# Queueing theory (Statprob)

This article Queueing Theory was adapted from an original article by U. Narayan Bhat, which appeared in StatProb: The Encyclopedia Sponsored by Statistics and Probability Societies. The original article ([http://statprob.com/encyclopedia/QueueingTheory.html StatProb Source], Local Files: pdf | tex) is copyrighted by the author(s), the article has been donated to Encyclopedia of Mathematics, and its further issues are under Creative Commons Attribution Share-Alike License'. All pages from StatProb are contained in the Category StatProb.

2010 Mathematics Subject Classification: Primary: 60-XX [MSN][ZBL]

$\def\mbit#1{ {\bf #1}}$

Queueing Theory
U. Narayan Bhat Southern Methodist University, Dallas, TX, USA 75275

Keywords: birth and death process; Markov chain; Markov process; matrix analytic method; queue length; steady state probability; stochastic process; transition probability; waiting line.

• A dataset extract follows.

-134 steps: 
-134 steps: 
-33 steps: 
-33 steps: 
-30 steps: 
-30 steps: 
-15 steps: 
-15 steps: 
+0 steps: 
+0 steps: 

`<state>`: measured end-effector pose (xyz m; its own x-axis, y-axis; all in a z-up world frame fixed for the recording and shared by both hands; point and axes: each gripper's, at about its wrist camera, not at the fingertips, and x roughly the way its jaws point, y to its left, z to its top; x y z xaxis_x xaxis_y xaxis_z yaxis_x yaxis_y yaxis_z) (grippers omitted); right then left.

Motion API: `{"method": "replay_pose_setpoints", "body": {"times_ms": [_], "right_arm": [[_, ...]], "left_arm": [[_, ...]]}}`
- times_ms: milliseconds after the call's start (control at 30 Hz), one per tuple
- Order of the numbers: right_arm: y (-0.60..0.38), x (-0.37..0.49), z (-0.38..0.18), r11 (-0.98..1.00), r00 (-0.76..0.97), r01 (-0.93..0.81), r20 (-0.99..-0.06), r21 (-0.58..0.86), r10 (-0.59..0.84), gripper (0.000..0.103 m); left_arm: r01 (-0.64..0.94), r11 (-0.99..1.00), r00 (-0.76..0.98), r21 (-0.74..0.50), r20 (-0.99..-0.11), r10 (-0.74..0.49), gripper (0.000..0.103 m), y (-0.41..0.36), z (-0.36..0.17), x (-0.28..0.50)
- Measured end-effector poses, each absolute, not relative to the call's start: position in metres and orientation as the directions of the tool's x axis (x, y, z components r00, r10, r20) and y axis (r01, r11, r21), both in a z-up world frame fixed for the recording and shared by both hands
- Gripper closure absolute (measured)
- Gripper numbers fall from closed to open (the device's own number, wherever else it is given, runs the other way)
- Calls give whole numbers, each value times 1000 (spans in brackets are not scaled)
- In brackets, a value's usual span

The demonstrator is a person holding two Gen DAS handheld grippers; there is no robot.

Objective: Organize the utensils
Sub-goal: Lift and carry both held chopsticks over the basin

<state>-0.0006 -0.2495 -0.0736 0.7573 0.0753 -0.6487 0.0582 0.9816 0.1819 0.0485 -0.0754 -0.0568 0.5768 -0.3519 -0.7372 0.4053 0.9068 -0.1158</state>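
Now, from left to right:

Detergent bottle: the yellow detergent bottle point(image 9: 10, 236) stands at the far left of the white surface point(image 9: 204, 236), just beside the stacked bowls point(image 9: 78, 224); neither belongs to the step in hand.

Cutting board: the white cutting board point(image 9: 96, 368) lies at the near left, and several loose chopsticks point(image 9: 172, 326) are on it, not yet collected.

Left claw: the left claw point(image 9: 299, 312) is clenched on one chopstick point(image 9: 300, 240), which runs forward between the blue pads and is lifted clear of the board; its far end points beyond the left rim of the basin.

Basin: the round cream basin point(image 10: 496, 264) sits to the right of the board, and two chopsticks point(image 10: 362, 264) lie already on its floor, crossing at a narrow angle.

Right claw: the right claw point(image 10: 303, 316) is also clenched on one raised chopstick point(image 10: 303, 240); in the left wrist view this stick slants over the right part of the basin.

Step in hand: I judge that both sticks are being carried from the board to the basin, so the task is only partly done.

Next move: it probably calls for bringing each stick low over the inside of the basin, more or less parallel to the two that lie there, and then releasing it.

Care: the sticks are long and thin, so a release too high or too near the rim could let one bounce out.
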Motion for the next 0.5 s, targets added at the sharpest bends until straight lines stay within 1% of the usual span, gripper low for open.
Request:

Queueing is essential to manage congestion in traffic of any type in the modern technological world. This does not mean it is a new phenomenon. More than one hundred years ago, recognizing its importance to telephone traffic, Danish mathematician A. K. Erlang (1909) showed for the first time how probability theory can be used to provide a mathematical model for telephone conversations. From then on, slowly in the first three decades, moderately in the next three decades, and tremendously in the last four decades, the probabilistic approach to modeling queueing phenomena has grown and contributed significantly to the technological progress. For a historical perspective of the growth of queueing theory see Chapter 1 of Bhat (2008).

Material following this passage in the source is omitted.